I reckon I'd be lost without chem/bio/pharmacology as a hobby. I do play videogames, and occasionally read fiction, but its not nearly so satisfying as cooking up something interesting, studying it, working on refining techniques, to nail down all the little fine details in getting a synthesis working perfectly, optimizing for yield etc.

And there is something else I'd definitely miss, when new reagent stocks and glassware/other equipment are coming in the mail its like being a little kid waiting for xmas again :D

Building DIY chem equipment, does that count?

Or if bored and there is nothing to do, then browsing pubmed, etc. until an interesting paper is found, or even wikipedia as a start point for new ideas and using sci-hub to crack the paywalls and build up my journal reference library.

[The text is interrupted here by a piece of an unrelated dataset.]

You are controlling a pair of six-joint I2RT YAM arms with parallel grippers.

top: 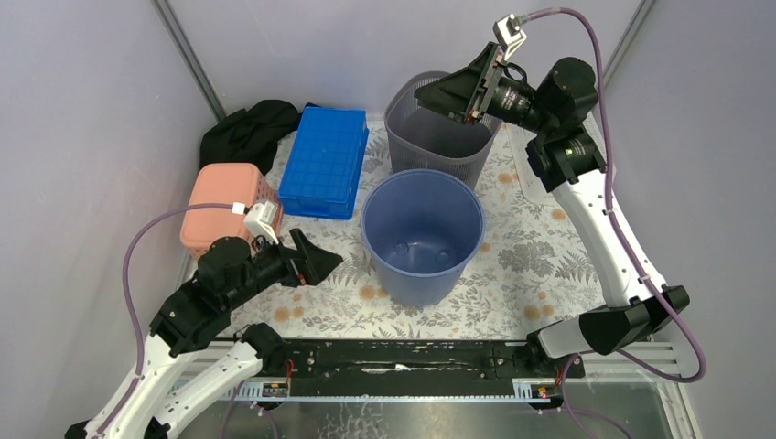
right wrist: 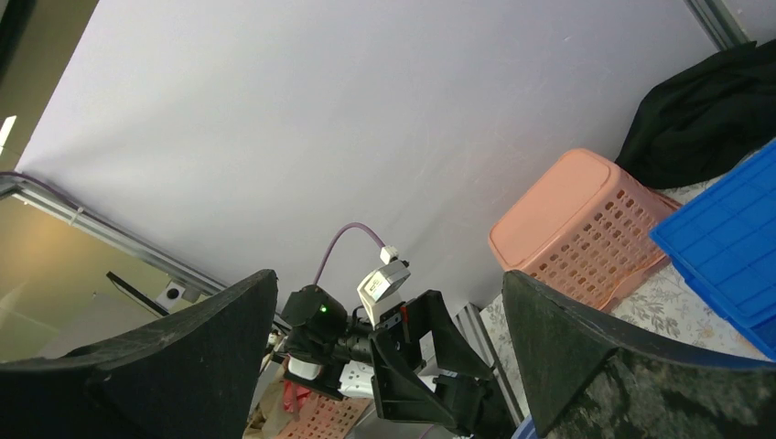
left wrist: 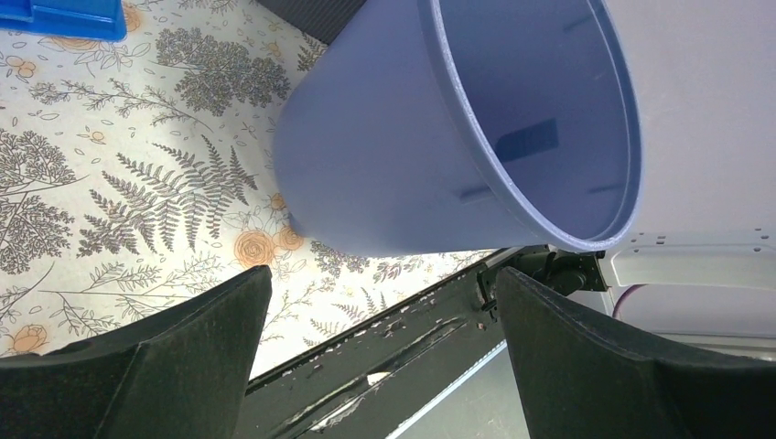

Think this year might just be the time to get further on with my ergot project, wild-type Claviceps sclerotia (C.purpurea, have been on the lookout for C.paspali but have never managed to find any, and that, I'd dare not order from a strain library. Have seen C.fusiformis growing but until I get to the point where genetic experiments would be called for, C.fusiformis is not of much use, since it has evolved a loss-of-function mutation in the ergot alkaloid biosynthetic pathway which results in its producing only clavine alkaloids. That said, it may be useful for culture for use in feeding xenobiotic clavines to C.purpurea, in order to boost alkaloid production of the ergopeptides and simple lysergamide type alkaloids.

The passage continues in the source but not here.